CNA contacted canon law expert Fr. Gerald Murray, a priest in the Archdiocese of New York, who gave his insight into the controversial topic in an e-mail on Sept. 15.
 
When asked if he believes that silence on the part of clergy today on contraception has in fact contributed to Catholics’ use of it, Fr. Murray said “yes.”
 
“Even worse,” he continued, “it is incontestable that some clergy have contradicted Humanae Vitae and have stated that contraceptive use is not sinful.”
 
“So there is confusion among the faithful,” the priest asserted. “It would be good for the bishops of the United States to speak more often about the grave sinfulness of contraceptive use and encourage both generosity in receiving more children into our families, and the use of Natural Family Planning, not artificial contraceptives, to postpone pregnancy for serious reasons.”
 
Fr. Murray then offered clarity on the subject of how the issue of contraception should be broached in the confessional.
 
“If someone confesses that he or she has used some form of contraception, that ordinarily means that he or she knows such actions were sinful and that they wish to be forgiven this sin,” he noted. “The priest should first tell the penitent to thank God for the grace to make this good confession. He should then help the penitent to arrive at a firm resolution to avoid such sins in the future.”
 
“He should encourage the penitent to pray more, to receive Holy Communion frequently, to confess regularly even when the penitent only has venial sins to confess. He should also recommend that the person learn about Natural Family Planning in the case of a penitent who is married or is preparing for marriage.”
 
When asked he thinks there are mitigating factors for Catholics who contracept and whether or not a delicate approach is necessary on the part of priests, Fr. Murray responded, “a delicate approach is always necessary when hearing confessions.”
 
“But a delicate approach does not mean moral relativism which would subvert God’s law by calling contraceptive use not a sin,” Fr. Murray underscored. “Church teaching on the gravity of artificial contraception is clear and binding on all. If the penitent confesses this sin, the priest must never contradict the moral law under the guise of pastoral charity. The repentant sinner needs to be encouraged to leave sin behind.”

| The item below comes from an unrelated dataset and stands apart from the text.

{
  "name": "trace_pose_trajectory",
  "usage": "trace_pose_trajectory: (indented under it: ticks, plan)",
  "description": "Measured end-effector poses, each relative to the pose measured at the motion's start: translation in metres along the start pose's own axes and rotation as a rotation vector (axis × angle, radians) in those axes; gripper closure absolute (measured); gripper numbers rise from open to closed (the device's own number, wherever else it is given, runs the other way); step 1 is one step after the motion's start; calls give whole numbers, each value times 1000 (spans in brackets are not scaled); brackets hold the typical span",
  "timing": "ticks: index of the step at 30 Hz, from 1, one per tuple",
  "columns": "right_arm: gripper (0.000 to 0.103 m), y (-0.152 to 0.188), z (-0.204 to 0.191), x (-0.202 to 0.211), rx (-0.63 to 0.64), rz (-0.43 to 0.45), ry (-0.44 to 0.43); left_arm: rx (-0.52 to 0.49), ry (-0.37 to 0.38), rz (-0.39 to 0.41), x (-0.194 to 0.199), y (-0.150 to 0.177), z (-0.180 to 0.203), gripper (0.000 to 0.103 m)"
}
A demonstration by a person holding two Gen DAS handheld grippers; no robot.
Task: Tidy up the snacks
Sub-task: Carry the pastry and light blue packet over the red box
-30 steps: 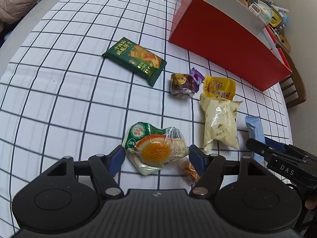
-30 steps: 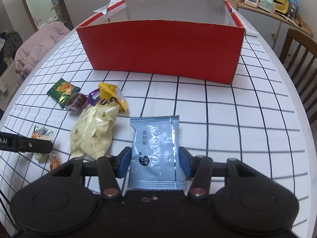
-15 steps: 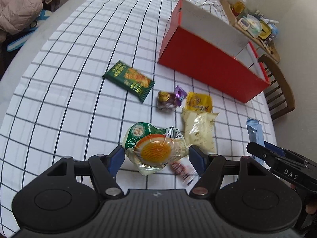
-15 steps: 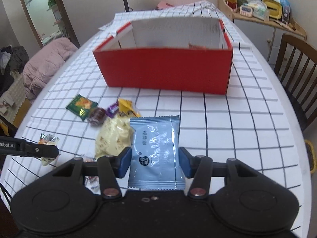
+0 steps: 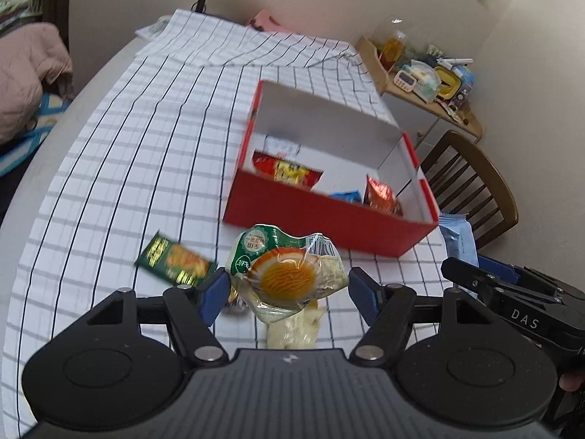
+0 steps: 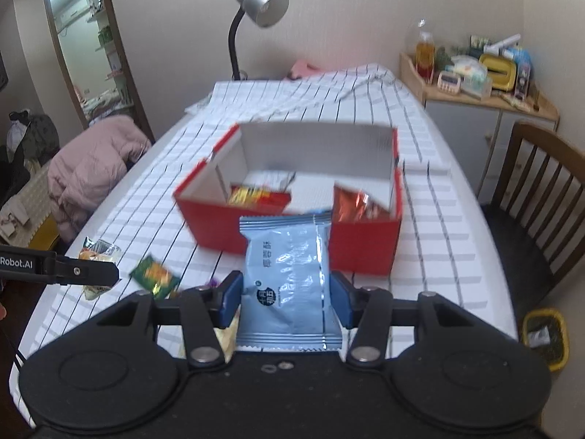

So, I’ve been assisting at Mass faithfully every week for the last 15 years.  I’ve been assisting at daily Mass for the last couple of years.  In all that time, I’ve heard one priest talk about Church doctrine on contraception twice.  Occasionally you’ll hear about it on EWTN during their Mass broadcasts, but, in person – only one priest has ever discussed it.  It is little wonder so few Catholics observe this core Church doctrine.  Add to that the fact that many priests, including some in this diocese, reject that doctrine or feel that one can “form their personal conscience” to arrive at a position diametrically opposed to the mind of the Church, and it is little wonder virtually all Catholics do not abide by this doctrine, and never bother to confess their contraceptive use.  I guess they trust in the infinite Mercy of God.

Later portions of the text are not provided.